Saa* sat with other schoolgirls piled on the back of the large truck as it made its way past a Nigerian village in the dark of night after being kidnapped by Boko Haram militants.
“We are moving, we are moving, then some of our girls start jumping down from the trucks. Then I told my friend that I decided to jump down from the trucks, that I’d rather die, that my parents have my coffin buried, than to go with them, because we don’t know where we are going. Then she said okay, she would jump with me.”
Saa and her friend — two of the 300 girls Boko Haram militants awakened and violently kidnapped from a Chibok boarding school on the early morning of April 15 — courageously escaped as the caravan of trucks continued down the road.

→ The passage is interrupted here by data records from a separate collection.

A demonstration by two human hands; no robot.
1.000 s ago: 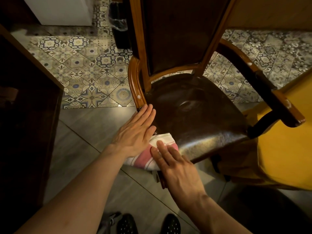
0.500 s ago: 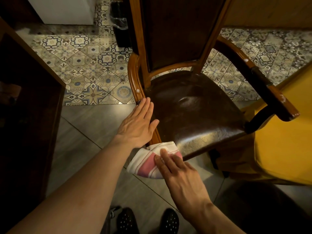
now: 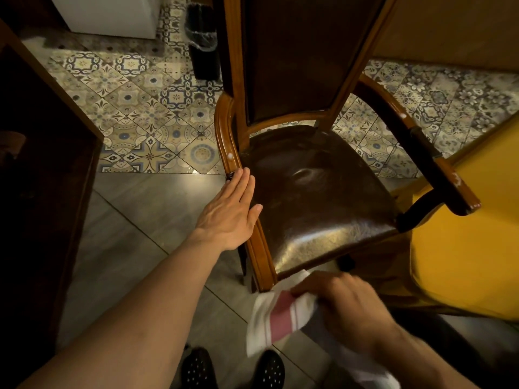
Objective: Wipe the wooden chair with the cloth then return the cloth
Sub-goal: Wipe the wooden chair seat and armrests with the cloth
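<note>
The wooden chair [image 3: 317, 192] has a dark glossy seat, a tall padded back and curved brown armrests. My left hand [image 3: 230, 211] lies flat and open against the seat's left edge, just below the left armrest post. My right hand [image 3: 345, 307] grips the white cloth with a pink stripe [image 3: 278, 315] at the seat's front corner. The cloth hangs down past the wooden front rail, off the seat surface. My right hand is blurred.
A yellow tablecloth [image 3: 466, 248] hangs close on the right, under the right armrest. A dark wooden cabinet [image 3: 42, 169] stands on the left. A black bin [image 3: 202, 40] and a white appliance [image 3: 112, 15] sit at the back on patterned tiles. My shoes [image 3: 233, 369] are below.
My right hand has pulled the cloth off the seat's front corner, down and to the right, and closed on it. My left hand has stayed flat against the seat's left edge.
</note>
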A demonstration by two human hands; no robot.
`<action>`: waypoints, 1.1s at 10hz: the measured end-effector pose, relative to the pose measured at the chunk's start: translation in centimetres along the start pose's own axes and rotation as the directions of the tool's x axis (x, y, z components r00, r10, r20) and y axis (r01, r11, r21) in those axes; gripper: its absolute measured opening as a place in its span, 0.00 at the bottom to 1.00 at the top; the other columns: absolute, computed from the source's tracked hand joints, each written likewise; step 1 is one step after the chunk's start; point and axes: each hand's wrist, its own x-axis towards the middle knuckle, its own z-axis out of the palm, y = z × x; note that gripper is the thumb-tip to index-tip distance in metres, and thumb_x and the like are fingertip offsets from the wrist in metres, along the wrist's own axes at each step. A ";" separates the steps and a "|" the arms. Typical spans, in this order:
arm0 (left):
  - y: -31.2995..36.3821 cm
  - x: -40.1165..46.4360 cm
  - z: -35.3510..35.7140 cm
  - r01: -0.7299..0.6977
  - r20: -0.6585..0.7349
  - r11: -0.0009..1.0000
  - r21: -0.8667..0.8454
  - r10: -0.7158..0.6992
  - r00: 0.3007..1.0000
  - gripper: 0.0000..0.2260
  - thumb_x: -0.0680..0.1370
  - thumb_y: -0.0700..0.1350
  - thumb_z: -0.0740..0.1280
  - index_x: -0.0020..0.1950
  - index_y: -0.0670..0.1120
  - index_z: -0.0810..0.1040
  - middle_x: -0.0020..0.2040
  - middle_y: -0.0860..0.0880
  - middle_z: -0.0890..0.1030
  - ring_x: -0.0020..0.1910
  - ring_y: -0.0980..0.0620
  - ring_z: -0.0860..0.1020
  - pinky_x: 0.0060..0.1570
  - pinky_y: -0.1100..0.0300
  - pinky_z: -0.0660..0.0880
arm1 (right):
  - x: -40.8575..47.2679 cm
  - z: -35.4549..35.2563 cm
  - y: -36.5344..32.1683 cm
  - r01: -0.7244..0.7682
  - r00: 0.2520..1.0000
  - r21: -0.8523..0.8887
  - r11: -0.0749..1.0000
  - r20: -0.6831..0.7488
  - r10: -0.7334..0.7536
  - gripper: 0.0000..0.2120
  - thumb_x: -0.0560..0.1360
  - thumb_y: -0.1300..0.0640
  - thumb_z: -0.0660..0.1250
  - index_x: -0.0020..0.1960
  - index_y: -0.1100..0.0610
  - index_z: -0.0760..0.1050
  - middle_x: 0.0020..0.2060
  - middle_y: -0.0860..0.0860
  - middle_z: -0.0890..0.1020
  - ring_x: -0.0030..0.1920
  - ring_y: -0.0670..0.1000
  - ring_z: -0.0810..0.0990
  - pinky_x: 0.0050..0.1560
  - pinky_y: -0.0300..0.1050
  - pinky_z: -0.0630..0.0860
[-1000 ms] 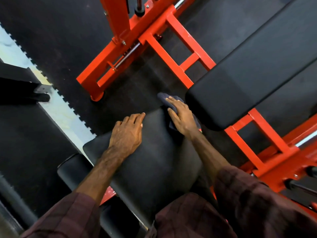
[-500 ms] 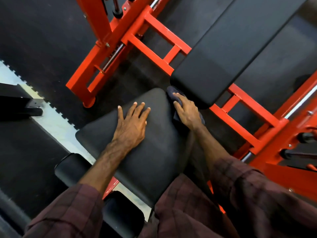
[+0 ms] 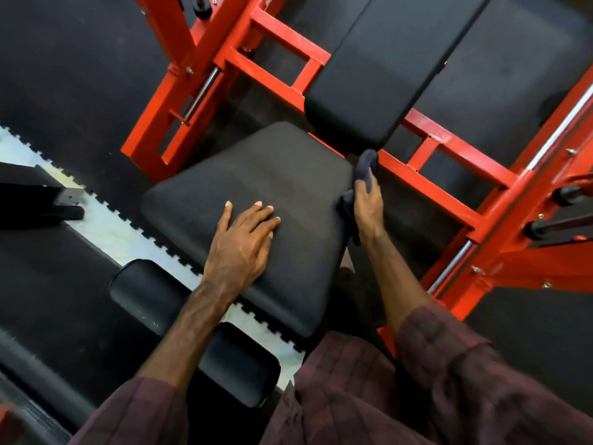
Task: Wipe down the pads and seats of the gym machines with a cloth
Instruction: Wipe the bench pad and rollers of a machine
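Nearest the camera, a person's dark plaid sleeves (image 3: 449, 380) frame the bottom of the view, both forearms reaching out over a gym machine. Just beyond, two black roller pads (image 3: 150, 293) sit below the near edge of the black seat (image 3: 256, 175), over a pale strip of floor (image 3: 106, 226) edged by interlocking black mats. The left hand (image 3: 239, 248) lies flat on the seat, fingers straight and slightly spread, its grip wide open and holding nothing. The right hand (image 3: 369, 207) is at the seat's right edge, its grip closed around a dark cloth (image 3: 367, 165), fingers curled over the fabric; the cloth bunches above the fingers and hangs down beside the seat's side, pressed against that edge. The cloth's top end sits just under the lower corner of the long black back pad (image 3: 385, 69), which slopes away up and to the right. Farther off, the machine's red steel frame (image 3: 282, 36) crosses under both pads, with chrome guide rods (image 3: 202, 93) visible at left and right, all standing on black rubber flooring (image 3: 64, 59)
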 end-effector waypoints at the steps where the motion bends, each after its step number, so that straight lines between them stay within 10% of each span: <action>1: -0.1 -0.3 0.0 0.018 -0.003 1.000 -0.005 -0.018 1.000 0.15 0.84 0.45 0.63 0.68 0.47 0.83 0.71 0.50 0.80 0.75 0.49 0.75 0.78 0.34 0.60 | -6.0 -0.2 1.6 -0.033 0.999 0.154 0.987 0.044 0.026 0.25 0.87 0.53 0.60 0.83 0.49 0.63 0.70 0.51 0.78 0.69 0.48 0.76 0.72 0.44 0.71; 3: -0.3 -0.3 0.2 0.018 0.057 1.000 -0.015 -0.018 0.998 0.16 0.85 0.45 0.63 0.70 0.46 0.82 0.73 0.49 0.79 0.76 0.49 0.73 0.78 0.33 0.58 | -4.8 -1.1 1.4 -0.132 0.991 0.281 0.951 0.023 0.131 0.17 0.86 0.48 0.60 0.73 0.47 0.74 0.45 0.55 0.81 0.33 0.44 0.81 0.34 0.38 0.77; 5: 1.3 -2.0 -1.1 0.056 0.082 0.998 0.005 -0.056 0.995 0.16 0.85 0.48 0.64 0.72 0.47 0.80 0.75 0.50 0.77 0.78 0.51 0.70 0.78 0.34 0.57 | -6.1 -1.2 2.8 -0.182 0.983 0.233 0.955 0.081 0.167 0.34 0.76 0.33 0.61 0.76 0.48 0.70 0.66 0.52 0.80 0.63 0.53 0.79 0.71 0.59 0.75; 6: 2.3 -3.8 -1.6 0.059 0.067 0.998 0.020 -0.061 0.996 0.17 0.86 0.47 0.64 0.73 0.46 0.79 0.76 0.50 0.76 0.80 0.51 0.68 0.79 0.33 0.55 | -12.9 -1.4 8.2 -0.139 0.976 0.183 0.973 0.193 0.103 0.27 0.76 0.31 0.62 0.73 0.37 0.69 0.67 0.45 0.80 0.67 0.49 0.80 0.68 0.57 0.79; 7: 2.8 -4.4 -1.6 0.045 0.049 0.999 0.030 -0.046 0.998 0.17 0.86 0.47 0.64 0.73 0.45 0.79 0.76 0.49 0.76 0.80 0.50 0.68 0.79 0.32 0.54 | -13.0 -2.1 8.3 -0.093 0.981 0.129 0.987 0.183 0.068 0.32 0.76 0.32 0.61 0.76 0.43 0.68 0.58 0.44 0.85 0.56 0.41 0.85 0.51 0.39 0.85; 8: 3.2 -5.0 -1.6 0.013 0.026 0.999 0.037 -0.014 1.000 0.17 0.86 0.47 0.63 0.73 0.45 0.79 0.76 0.49 0.76 0.79 0.50 0.68 0.78 0.31 0.53 | -9.5 -0.6 5.5 -0.062 0.997 0.325 0.944 0.065 0.043 0.24 0.82 0.42 0.57 0.75 0.48 0.72 0.31 0.46 0.80 0.23 0.44 0.76 0.18 0.37 0.69; 9: 3.2 -5.9 -1.6 -0.004 0.027 1.000 0.023 0.003 1.000 0.18 0.86 0.48 0.63 0.74 0.45 0.79 0.77 0.49 0.75 0.80 0.50 0.68 0.78 0.31 0.53 | -11.8 0.2 4.5 -0.056 0.998 0.418 0.907 0.048 0.040 0.18 0.87 0.44 0.54 0.69 0.43 0.78 0.37 0.55 0.78 0.25 0.44 0.71 0.22 0.36 0.65; 10: 3.3 -8.2 -1.7 -0.007 0.036 0.999 0.035 0.005 0.999 0.20 0.85 0.50 0.61 0.76 0.46 0.77 0.78 0.49 0.73 0.81 0.48 0.66 0.78 0.32 0.56 | -20.1 1.0 8.9 0.045 0.997 0.318 0.947 0.048 -0.064 0.27 0.82 0.39 0.58 0.80 0.37 0.61 0.71 0.51 0.77 0.59 0.45 0.80 0.63 0.44 0.76; 11: 3.5 -9.7 -1.5 -0.020 0.063 0.999 0.046 0.017 0.998 0.22 0.85 0.52 0.60 0.77 0.46 0.74 0.80 0.48 0.71 0.82 0.46 0.64 0.78 0.32 0.58 | -25.5 -0.1 10.6 0.067 0.990 0.219 0.973 0.110 -0.093 0.33 0.80 0.35 0.59 0.83 0.41 0.58 0.76 0.48 0.74 0.74 0.51 0.74 0.75 0.60 0.70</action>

Saa recounted her ordeal during a Sept. 19 panel discussion hosted by the Hudson Institute in Washington and supported by the Jubilee Campaign for religious freedom. The 18-year-old Christian is a member of the Nigeria Church of the Brethren, where her father was a pastor.
Jumping from the truck, her friend injured her leg and was unable to walk. Saa helped her through the forest to a tree, where the two slept for the night.
“She can’t move, we don’t know what to do. Then I decide to go and look for help. … I went and I met a (Muslim) shepherd.” Saa asked him for help, but he expressed fear, recommending they wait along the road and seek help from others who might pass by on their way to market.
“Then we said, ‘But sir, you know that the bad people follow this way. Not any person will come to the market today because they were afraid. … Then he decided to help us, and he carried my friend on his bicycle.” With the farmer’s help, Saa and her friend returned to Chibok.
“When we come home, I met my parents crying. [All my] relatives are crying because what happened. Then, after that, the time they saw me, they were happy, they were jumping, because of what’s happening.”
As many as 75 girls escaped during the days and weeks following the kidnapping, with perhaps 220 still missing. At least one of the girls has been killed as a suicide bomber, Nigerian American attorney and panelist Emmanuel Ogebe said.
Nigerian security officials are reportedly engaged in talks to free the girls, according to news reports. The International Committee of the Red Cross has assisted in talks with Nigerian security officials and Boko Haram militants to negotiate the freedom of the girls in exchange for the release of Boko Haram prisoners, the Telegraph reported Thursday, Sept. 18. But no deal has been reached. The talks were held in one of Nigeria’s maximum security prisons where some Boko Haram leaders are being held.
Since Saa escaped within 24 hours of being kidnapped, she was not able to learn where the girls were being taken. But she does recall that the jihadists questioned some of the girls about their faith, particularly three girls who would not fit on the trucks and were allowed to walk back home. Among them was one of Saa’s Christian friends who denied her faith.
“I was shocked and I was very sad that she said that she was a Muslim. … I’m thinking at that time that maybe if they killed her … what was she going to say to the Lord in Heaven? I was shocked and I was very sad at that time.”
Within a month of the kidnapping, Boko Haram released a video of girls dressed in Muslim hijabs who were reportedly the same girls kidnapped from Chibok. Saa confirmed that at least one of her classmates was on the video.
“Yes, they were Christian girls, because the one that stand at the front, she was a Christian, and she was … in our FCS (Fellowship of Christian Students),” Saa said, her eyes tearing. “And she’s the one standing in the front saying all rubbish things of Muslims.”
Boko Haram is adopting ISIS tactics, said Nina Shea, director of Hudson Institute’s Center for Religious Freedom. Boko Haram has established Islamic caliphates in much of northeastern Nigeria.
“As far as the killings go … they’re occurring on a constant basis as Boko Haram becomes more well-armed and grows,” Shea said. “The Catholic Bishop (Oliver) Doeme of Borno today (Sept. 19) is quoted in the Vatican Press as saying that there is clear confirmation that Islamization is occurring in northeastern Nigeria and probably with the intent of targeting all of Nigeria. He acknowledged that Muslims are attacked as well, those who do not abide by Boko Haram’s dictates are targeted, but that Christians are bearing the brunt of this.
“What is going on is very brutal religious cleansing and it’s occurring as we speak … in northeastern Nigeria.”